─── THE DATA ───
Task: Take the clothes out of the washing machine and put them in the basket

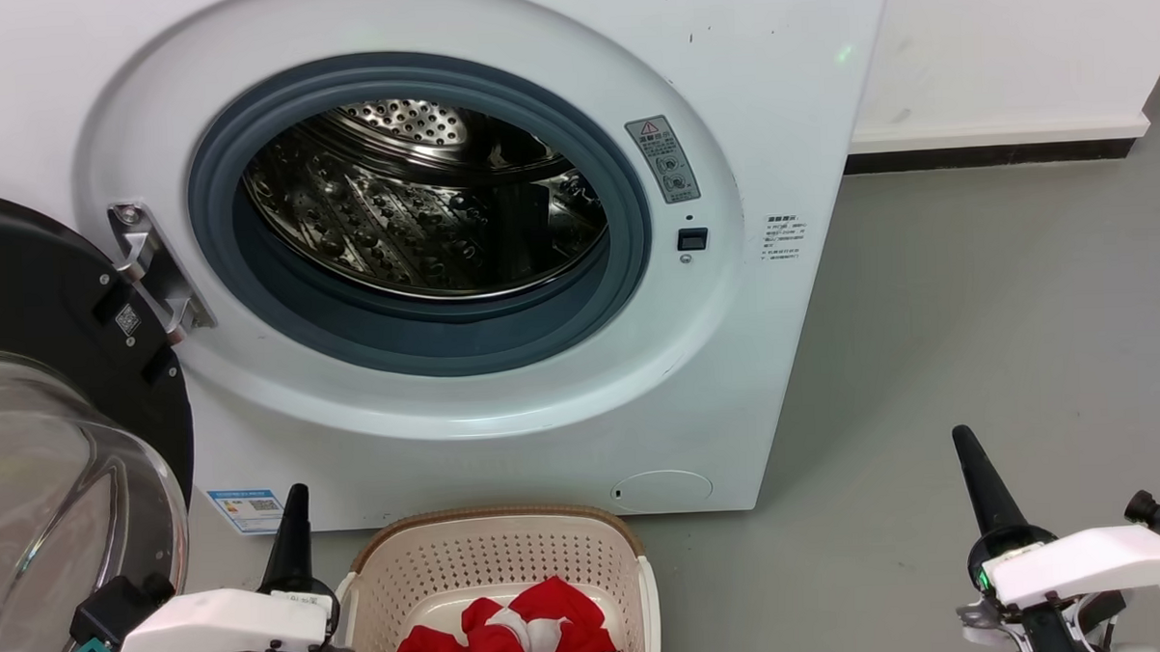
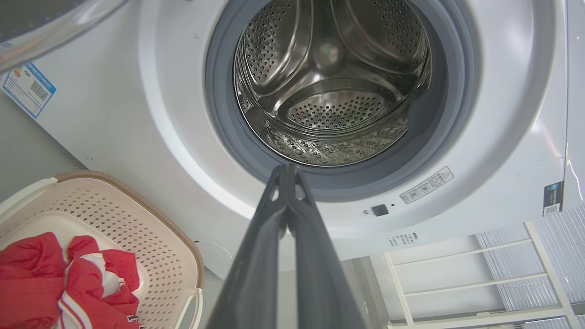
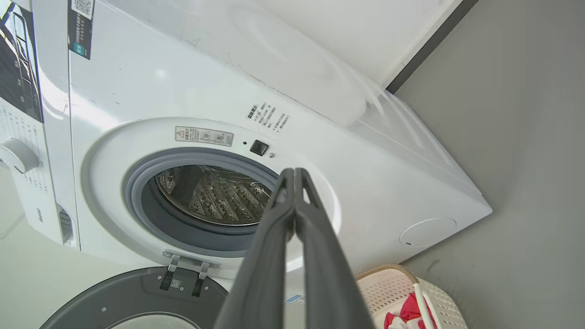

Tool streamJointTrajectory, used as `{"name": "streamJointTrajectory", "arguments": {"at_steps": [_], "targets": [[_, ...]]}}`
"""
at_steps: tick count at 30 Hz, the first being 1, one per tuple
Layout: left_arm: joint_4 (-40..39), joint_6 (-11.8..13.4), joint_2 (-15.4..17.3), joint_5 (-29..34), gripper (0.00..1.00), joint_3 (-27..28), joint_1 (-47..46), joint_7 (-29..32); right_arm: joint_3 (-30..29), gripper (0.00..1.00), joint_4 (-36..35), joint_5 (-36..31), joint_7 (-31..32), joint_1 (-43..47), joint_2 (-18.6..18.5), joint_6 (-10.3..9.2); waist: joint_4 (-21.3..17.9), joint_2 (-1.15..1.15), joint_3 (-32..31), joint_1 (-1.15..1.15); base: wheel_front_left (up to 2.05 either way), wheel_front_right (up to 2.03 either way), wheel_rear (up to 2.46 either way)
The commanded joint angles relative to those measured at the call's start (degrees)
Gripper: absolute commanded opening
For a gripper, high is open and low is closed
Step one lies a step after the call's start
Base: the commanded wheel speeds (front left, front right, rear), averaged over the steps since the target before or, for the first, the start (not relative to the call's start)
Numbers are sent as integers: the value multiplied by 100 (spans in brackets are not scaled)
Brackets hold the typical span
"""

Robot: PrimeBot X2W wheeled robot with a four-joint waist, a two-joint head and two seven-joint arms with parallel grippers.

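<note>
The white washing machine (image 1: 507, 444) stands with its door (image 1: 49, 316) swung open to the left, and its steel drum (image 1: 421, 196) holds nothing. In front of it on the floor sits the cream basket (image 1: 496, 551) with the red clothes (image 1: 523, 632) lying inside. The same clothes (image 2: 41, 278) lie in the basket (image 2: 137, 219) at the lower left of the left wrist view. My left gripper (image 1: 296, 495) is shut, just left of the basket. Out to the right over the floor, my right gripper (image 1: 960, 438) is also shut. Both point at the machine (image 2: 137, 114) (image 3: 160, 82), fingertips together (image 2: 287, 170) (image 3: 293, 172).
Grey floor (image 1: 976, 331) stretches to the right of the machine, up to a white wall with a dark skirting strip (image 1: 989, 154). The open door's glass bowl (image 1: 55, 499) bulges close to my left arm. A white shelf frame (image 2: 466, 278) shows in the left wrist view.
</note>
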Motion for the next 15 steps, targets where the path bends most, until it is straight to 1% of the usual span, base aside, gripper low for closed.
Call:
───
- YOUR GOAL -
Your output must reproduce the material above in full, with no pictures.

- ANSWER SECTION -
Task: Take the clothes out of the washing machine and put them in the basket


Tool streamJointTrajectory, used as `{"name": "streamJointTrajectory", "arguments": {"at_steps": [_], "targets": [[_, ...]]}}`
"""
at_steps: tick count at 30 Hz, the first being 1, one per tuple
Layout: left_arm: joint_4 (-40..39), joint_6 (-11.8..13.4), joint_2 (-15.4..17.3), joint_5 (-29..34), gripper (0.00..1.00), joint_3 (-27..28), joint_1 (-47..46), joint_7 (-29..32); right_arm: joint_3 (-30..29), gripper (0.00..1.00), joint_4 (-36..35), joint_5 (-36..31), joint_7 (-31..32), joint_1 (-43..47), joint_2 (-18.6..18.5), joint_6 (-10.3..9.2); waist: joint_4 (-21.3..17.9), joint_2 (-1.15..1.15), joint_3 (-32..31), joint_1 (-1.15..1.15); base: wheel_front_left (up to 2.05 either way), wheel_front_right (up to 2.03 either way), wheel_rear (up to 2.46 either way)
The commanded joint angles relative to those measured at the call's start (degrees)
Gripper: absolute commanded opening
For a gripper, high is open and low is closed
Step one lies a step after the call's start
Base: the commanded wheel speeds (front left, front right, rear), averaged over the steps since the target before or, for the first, the start (not relative to the call's start)
Numbers are sent as integers: the value multiplied by 100 (spans in brackets are not scaled)
Brackets hold the typical span
"""

Robot: PrimeBot X2W wheeled robot with a four-joint waist, a two-joint head and two seven-joint arms with parallel grippers.

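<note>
The white washing machine (image 1: 507, 444) stands with its door (image 1: 49, 316) swung open to the left, and its steel drum (image 1: 421, 196) holds nothing. In front of it on the floor sits the cream basket (image 1: 496, 551) with the red clothes (image 1: 523, 632) lying inside. The same clothes (image 2: 41, 278) lie in the basket (image 2: 137, 219) at the lower left of the left wrist view. My left gripper (image 1: 296, 495) is shut, just left of the basket. Out to the right over the floor, my right gripper (image 1: 960, 438) is also shut. Both point at the machine (image 2: 137, 114) (image 3: 160, 82), fingertips together (image 2: 287, 170) (image 3: 293, 172).
Grey floor (image 1: 976, 331) stretches to the right of the machine, up to a white wall with a dark skirting strip (image 1: 989, 154). The open door's glass bowl (image 1: 55, 499) bulges close to my left arm. A white shelf frame (image 2: 466, 278) shows in the left wrist view.
</note>
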Motion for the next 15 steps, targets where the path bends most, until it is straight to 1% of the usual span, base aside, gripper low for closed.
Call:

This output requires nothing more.